### [About this task]
The result should be every line in the material below containing the string "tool".

### [Provided data]
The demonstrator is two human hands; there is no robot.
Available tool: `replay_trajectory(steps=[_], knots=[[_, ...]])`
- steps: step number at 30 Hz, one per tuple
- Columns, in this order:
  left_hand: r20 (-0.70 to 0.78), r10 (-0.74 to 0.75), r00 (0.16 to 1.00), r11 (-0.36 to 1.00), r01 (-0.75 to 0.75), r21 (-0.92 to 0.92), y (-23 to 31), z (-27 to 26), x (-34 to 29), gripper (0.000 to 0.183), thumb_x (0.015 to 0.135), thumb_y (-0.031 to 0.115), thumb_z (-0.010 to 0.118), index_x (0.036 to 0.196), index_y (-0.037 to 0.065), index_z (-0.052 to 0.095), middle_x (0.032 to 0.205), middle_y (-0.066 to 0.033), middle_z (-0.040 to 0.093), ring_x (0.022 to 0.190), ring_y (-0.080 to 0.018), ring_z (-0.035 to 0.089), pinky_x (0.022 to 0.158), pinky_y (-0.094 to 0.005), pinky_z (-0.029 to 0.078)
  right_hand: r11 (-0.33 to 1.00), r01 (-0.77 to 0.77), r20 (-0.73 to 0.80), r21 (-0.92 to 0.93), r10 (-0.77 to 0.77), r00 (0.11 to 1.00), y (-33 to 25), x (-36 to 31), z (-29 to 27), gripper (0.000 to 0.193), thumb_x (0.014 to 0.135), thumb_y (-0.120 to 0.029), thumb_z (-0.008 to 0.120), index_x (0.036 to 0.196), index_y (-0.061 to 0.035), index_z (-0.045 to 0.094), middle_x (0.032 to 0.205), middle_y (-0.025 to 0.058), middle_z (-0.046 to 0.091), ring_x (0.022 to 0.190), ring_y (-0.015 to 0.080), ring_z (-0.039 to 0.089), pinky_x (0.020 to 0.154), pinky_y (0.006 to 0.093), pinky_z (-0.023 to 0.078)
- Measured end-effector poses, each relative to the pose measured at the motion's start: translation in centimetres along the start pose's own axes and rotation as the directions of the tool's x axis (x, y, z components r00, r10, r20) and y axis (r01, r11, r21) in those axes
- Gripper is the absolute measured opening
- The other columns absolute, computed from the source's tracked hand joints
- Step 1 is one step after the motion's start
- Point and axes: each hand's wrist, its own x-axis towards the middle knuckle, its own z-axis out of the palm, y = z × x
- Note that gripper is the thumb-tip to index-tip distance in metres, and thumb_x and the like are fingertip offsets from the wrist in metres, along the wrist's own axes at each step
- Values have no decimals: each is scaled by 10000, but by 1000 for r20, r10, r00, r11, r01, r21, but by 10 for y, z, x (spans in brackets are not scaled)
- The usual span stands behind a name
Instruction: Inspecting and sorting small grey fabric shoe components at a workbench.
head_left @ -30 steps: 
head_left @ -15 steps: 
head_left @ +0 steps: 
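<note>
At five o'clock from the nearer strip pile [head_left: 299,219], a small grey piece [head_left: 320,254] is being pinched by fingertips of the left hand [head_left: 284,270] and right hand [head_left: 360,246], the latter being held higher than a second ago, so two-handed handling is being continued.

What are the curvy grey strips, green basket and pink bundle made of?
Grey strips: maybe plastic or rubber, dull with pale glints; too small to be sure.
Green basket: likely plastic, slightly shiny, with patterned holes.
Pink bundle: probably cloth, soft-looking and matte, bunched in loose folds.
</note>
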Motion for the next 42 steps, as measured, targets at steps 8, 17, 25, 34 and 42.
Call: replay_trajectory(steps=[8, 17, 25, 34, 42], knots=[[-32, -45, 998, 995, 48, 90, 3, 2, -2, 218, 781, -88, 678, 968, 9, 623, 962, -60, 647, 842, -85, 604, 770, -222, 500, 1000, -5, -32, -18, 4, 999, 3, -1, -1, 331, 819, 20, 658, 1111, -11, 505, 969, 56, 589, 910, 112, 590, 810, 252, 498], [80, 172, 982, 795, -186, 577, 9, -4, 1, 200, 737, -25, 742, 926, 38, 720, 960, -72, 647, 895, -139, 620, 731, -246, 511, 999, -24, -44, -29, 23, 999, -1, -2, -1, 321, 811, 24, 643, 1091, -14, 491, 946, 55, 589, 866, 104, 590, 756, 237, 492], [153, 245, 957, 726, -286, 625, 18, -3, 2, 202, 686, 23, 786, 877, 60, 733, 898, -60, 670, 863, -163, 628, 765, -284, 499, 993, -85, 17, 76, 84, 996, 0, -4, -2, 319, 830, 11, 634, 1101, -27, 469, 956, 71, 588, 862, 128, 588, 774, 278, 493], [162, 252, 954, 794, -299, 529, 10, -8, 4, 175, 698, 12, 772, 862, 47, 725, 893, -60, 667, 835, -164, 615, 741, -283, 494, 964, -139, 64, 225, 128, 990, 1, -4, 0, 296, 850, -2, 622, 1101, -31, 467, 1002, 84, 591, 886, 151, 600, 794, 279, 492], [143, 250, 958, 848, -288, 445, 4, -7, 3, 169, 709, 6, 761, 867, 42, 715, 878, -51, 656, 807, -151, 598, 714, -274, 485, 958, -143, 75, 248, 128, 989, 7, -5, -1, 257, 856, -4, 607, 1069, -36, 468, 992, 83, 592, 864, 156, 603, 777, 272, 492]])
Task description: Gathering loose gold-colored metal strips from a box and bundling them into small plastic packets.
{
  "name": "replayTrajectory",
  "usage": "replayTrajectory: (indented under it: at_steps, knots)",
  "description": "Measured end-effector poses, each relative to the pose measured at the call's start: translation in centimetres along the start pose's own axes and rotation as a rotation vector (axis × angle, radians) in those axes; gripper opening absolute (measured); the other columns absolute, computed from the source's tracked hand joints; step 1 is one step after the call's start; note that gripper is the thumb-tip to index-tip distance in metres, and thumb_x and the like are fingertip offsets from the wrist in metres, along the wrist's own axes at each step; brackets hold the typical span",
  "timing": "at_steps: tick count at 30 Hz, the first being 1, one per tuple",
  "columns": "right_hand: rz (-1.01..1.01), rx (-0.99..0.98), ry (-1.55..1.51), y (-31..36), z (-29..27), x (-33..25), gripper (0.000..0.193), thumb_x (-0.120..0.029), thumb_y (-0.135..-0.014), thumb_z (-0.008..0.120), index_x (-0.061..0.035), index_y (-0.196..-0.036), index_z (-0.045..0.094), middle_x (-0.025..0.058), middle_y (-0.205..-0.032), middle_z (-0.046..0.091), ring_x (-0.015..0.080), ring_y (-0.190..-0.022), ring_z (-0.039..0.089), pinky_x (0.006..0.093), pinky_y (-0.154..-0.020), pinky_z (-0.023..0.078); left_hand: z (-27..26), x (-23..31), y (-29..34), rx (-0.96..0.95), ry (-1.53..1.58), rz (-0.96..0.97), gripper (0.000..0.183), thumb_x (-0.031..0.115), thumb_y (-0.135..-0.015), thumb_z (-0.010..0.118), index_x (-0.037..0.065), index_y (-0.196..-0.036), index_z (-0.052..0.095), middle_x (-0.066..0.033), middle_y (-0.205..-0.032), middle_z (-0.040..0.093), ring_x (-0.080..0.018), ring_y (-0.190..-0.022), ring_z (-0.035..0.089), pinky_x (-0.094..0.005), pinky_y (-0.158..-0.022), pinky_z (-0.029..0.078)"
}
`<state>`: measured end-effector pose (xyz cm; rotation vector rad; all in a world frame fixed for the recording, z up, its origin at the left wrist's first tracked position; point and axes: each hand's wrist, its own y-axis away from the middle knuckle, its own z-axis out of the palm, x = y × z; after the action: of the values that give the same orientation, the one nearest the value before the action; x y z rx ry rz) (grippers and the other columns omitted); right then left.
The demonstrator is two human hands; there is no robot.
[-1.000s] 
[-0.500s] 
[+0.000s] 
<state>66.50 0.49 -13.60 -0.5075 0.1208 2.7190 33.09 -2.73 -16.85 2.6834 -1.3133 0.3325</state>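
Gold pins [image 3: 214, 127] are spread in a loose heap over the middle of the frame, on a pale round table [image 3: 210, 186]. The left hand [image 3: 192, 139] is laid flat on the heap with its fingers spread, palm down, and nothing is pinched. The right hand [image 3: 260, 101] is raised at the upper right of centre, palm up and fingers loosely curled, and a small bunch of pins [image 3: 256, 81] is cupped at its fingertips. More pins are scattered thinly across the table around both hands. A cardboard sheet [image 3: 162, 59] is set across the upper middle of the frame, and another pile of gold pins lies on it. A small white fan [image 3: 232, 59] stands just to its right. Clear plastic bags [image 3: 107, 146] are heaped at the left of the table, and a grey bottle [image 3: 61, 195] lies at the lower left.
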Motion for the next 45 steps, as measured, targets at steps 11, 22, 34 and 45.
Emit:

### [Answer for the task]
Available tool: `replay_trajectory(steps=[_], knots=[[_, ...]])`
- Measured end-effector poses, each relative to the pose measured at the motion's start: translation in centimetres along the start pose's own axes and rotation as the directions of the tool's x axis (x, y, z components r00, r10, r20) and y axis (r01, r11, r21) in those axes

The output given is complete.